> _Exercise brief_: From the data, copy out every line in which the word "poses" appears.

....

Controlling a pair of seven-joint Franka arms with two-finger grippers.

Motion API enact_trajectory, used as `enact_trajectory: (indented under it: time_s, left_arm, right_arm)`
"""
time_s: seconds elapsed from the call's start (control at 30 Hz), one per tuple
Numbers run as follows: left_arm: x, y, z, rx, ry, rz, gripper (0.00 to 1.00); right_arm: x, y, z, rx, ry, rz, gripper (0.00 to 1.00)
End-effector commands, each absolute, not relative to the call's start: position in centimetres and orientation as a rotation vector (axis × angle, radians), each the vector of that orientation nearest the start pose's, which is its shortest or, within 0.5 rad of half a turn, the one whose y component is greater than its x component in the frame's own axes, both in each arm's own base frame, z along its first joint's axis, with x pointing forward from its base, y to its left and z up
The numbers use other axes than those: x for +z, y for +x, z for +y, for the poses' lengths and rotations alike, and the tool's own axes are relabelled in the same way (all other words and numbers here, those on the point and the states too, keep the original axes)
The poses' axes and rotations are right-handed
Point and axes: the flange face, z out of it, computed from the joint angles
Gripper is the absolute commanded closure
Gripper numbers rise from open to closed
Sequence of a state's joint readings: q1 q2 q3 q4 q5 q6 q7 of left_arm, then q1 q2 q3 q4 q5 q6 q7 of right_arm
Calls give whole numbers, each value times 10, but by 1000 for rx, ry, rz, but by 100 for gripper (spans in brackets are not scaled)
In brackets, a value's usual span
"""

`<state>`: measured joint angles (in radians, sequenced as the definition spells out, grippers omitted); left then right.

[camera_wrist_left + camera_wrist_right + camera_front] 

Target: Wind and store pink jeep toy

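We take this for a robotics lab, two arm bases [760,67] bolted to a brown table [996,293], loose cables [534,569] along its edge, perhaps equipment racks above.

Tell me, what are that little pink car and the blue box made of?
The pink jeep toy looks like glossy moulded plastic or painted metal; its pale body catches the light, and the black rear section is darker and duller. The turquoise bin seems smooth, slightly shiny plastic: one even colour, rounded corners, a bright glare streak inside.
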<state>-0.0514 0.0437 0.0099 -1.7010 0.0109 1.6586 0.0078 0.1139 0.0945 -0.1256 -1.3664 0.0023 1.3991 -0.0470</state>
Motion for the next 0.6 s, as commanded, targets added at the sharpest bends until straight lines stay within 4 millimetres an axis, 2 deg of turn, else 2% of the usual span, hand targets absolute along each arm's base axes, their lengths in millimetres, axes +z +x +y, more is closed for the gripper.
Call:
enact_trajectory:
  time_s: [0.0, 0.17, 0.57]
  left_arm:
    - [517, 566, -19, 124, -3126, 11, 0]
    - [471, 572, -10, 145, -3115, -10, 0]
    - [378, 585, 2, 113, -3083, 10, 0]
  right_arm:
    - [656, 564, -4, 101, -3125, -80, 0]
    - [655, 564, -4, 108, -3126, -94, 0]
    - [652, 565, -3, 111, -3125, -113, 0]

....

> _Finished exercise_:
The numbers use other axes than those: x for +z, y for +x, z for +y, for the poses' lengths and rotations alike, and the tool's own axes are relabelled in the same way (all other words and numbers here, those on the point and the states too, keep the original axes)
The poses' axes and rotations are right-handed

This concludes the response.